== WHAT YOU NEED TO DO ==
Every line containing the string "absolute" should be returned from the records.

☆ ☆ ☆ ☆ ☆

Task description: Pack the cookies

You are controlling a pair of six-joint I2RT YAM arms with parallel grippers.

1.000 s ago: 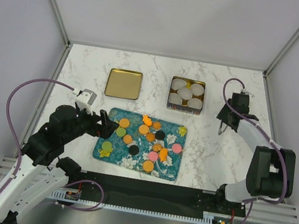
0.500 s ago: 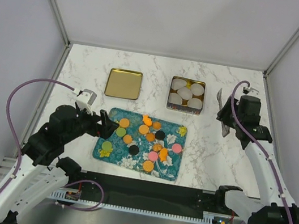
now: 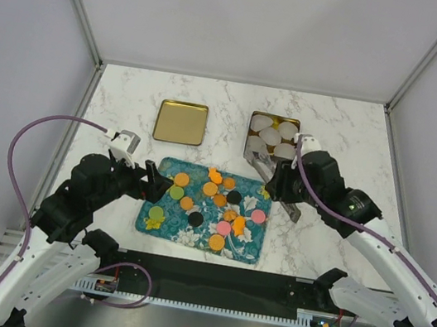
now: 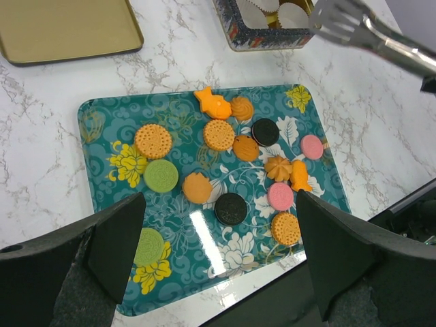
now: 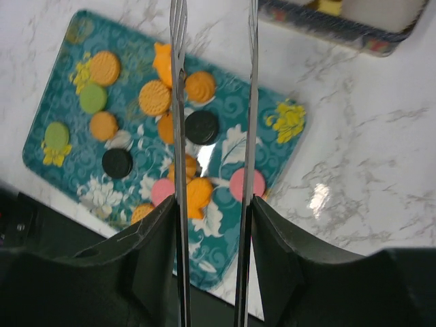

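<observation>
Fingers (image 4: 116, 238) of the left gripper (image 3: 151, 182) stand spread wide, holding nothing, above the left edge of the teal tray (image 4: 102, 122). Those of the right gripper (image 5: 212, 204) clasp a pair of metal tongs (image 4: 361, 27), one arm against each finger, the tips apart in the air between the tray's far right corner and the tin (image 4: 266, 37) of white paper cups (image 3: 272, 136). The cookies (image 3: 210, 189) lie spread on the tray: orange, black, pink and green rounds, a few flower-shaped. A flat gold lid (image 3: 181, 122) lies on the marble table (image 3: 359, 128), left of the tin
</observation>
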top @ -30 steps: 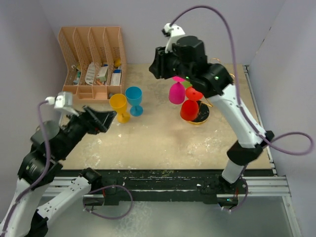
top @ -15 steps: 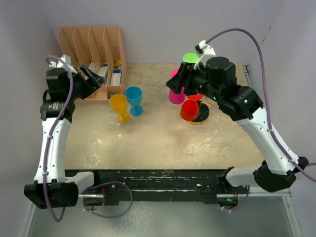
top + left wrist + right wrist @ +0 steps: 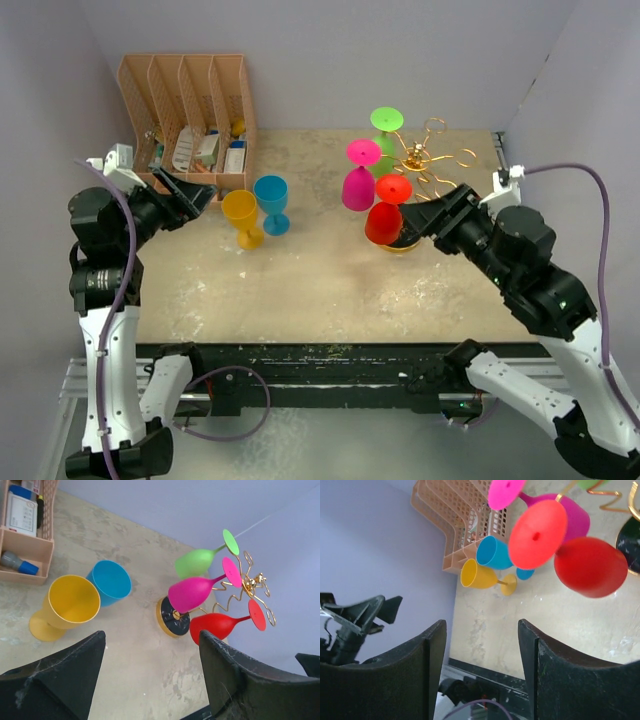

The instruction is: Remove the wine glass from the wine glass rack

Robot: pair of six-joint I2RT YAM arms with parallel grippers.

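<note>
Right tool (image 3: 432, 216) withdrawn low, jaws spread, facing red wine glass (image 3: 384, 222).

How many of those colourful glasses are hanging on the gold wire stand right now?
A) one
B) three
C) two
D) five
B: a green glass, a pink glass and a red glass hang from the gold rack, while the yellow glass and the blue glass stand on the table.
</note>
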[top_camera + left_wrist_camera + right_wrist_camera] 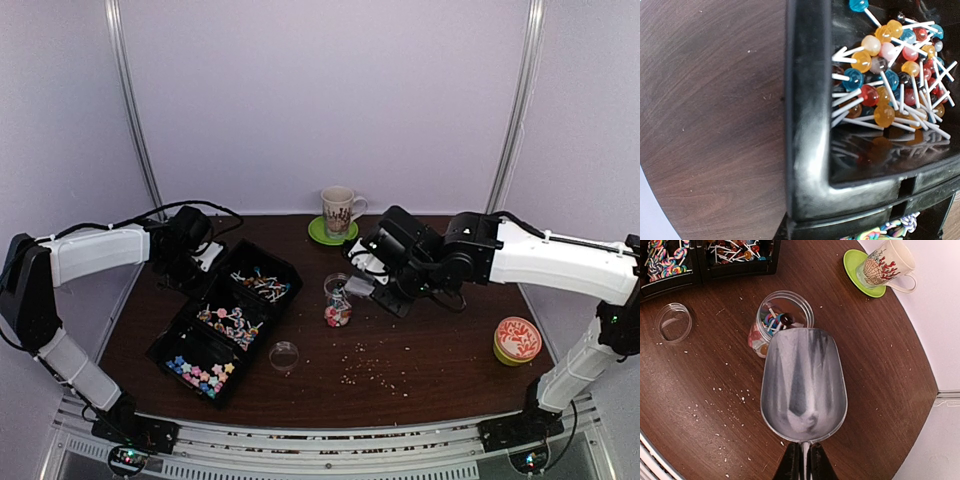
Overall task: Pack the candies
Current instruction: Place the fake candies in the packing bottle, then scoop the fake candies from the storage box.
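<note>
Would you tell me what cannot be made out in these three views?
- Left gripper: fingers outside the left wrist view and too small from above; contact with the black tray is unclear.
- Jar: some candies are hidden behind the metal scoop, right wrist view.
- Right gripper: mostly cut off by the right wrist view's bottom edge.
- Swirl lollipops: cut off at the left wrist view's bottom edge.

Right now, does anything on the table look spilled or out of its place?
Yes. Pale crumbs are scattered over the table in front of the open jar, which looks like a spill. A clear round lid lies alone beside the black tray. Nothing looks damaged.
</note>
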Tool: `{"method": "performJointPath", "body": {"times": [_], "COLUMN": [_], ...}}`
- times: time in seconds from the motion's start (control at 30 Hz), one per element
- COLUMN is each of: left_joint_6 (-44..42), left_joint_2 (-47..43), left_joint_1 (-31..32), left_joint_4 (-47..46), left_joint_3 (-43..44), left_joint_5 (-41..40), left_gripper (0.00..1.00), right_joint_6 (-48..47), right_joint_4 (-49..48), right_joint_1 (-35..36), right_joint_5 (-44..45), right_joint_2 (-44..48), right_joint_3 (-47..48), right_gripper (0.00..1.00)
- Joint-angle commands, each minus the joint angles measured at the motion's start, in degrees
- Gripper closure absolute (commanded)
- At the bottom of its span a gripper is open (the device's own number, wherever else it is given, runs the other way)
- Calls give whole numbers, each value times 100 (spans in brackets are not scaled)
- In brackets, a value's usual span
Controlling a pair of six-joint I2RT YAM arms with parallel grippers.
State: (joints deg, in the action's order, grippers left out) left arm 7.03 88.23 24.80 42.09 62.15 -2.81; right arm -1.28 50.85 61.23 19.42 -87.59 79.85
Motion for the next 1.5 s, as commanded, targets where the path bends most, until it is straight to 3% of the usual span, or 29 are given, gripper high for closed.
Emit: {"method": "performJointPath", "body": {"times": [0.0,0.43,0.87,1.47], "left_joint_6": [132,125,122,69], "left_joint_2": [-151,-173,-137,-249], "left_joint_1": [-43,-39,-41,-43], "left_joint_4": [-261,-254,-261,-376], "left_joint_3": [281,278,289,252], "left_joint_5": [210,206,259,476], "left_gripper": [100,100,100,100], "right_joint_6": [-12,-198,-613,-89], "right_joint_4": [293,829,-849,-75], "right_joint_1": [-40,-41,220,543], "right_joint_5": [201,268,194,329], "right_joint_2": [-134,-478,-56,-1673], "right_joint_3": [345,1089,741,2400], "right_gripper": [100,100,100,100]}}
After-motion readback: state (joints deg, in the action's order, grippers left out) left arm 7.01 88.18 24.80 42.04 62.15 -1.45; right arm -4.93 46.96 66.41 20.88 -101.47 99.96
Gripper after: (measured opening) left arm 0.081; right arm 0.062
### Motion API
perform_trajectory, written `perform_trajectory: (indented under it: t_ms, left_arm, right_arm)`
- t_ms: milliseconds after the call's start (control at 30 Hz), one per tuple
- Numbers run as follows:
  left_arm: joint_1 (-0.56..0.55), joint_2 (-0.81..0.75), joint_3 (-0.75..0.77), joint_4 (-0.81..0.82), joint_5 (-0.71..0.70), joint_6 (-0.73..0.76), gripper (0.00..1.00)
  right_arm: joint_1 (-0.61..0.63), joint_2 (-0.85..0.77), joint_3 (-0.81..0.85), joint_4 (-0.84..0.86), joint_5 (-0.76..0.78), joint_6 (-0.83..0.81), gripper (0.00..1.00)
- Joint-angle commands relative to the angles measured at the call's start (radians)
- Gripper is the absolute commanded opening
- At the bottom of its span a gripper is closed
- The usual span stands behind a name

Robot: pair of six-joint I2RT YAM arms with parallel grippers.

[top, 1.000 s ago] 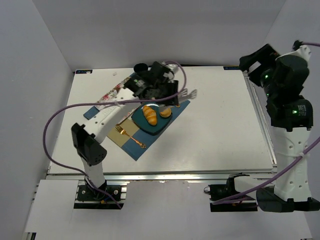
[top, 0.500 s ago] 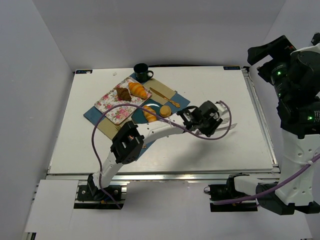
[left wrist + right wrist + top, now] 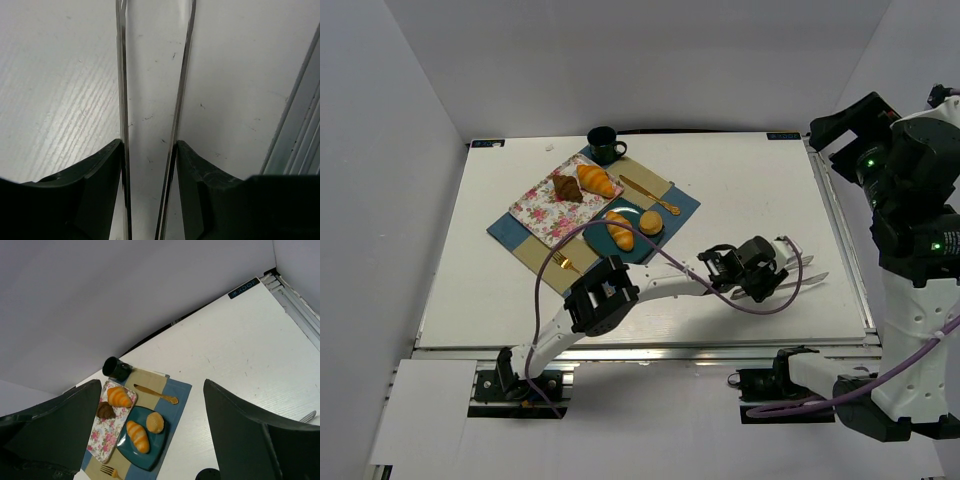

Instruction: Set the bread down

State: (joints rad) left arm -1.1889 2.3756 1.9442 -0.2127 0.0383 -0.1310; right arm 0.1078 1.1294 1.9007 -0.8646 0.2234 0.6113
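A striped orange roll [image 3: 619, 231] and a round bun [image 3: 651, 222] lie on a teal square plate [image 3: 637, 248]. A striped croissant [image 3: 595, 180] and a dark chocolate pastry [image 3: 567, 188] lie on a floral tray [image 3: 542, 211]. My left gripper [image 3: 770, 272] is at the table's right front, far from the plate. It is shut on metal tongs [image 3: 804, 273], whose two blades [image 3: 121, 75] stand apart with nothing between them. My right gripper [image 3: 151, 386] is open and empty, raised high at the right [image 3: 840, 125]. It looks down on the plate [image 3: 150, 452] and tray [image 3: 102, 440].
A blue and tan placemat [image 3: 675, 208] lies under the plate and tray. On it are a gold knife [image 3: 650, 194] and a gold fork [image 3: 564, 264]. A dark mug [image 3: 604, 143] stands at the back. The table's metal rail [image 3: 845, 240] runs along the right edge, near the tongs.
My left arm swung from over the plate to the table's right front, carrying the tongs. The right arm shifted slightly. The breads have not moved in the last half second.
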Motion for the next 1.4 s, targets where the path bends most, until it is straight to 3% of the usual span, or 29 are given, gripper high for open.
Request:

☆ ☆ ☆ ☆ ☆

== YOUR RESPONSE ==
- Gripper closure absolute (commanded)
- Gripper is the absolute commanded opening

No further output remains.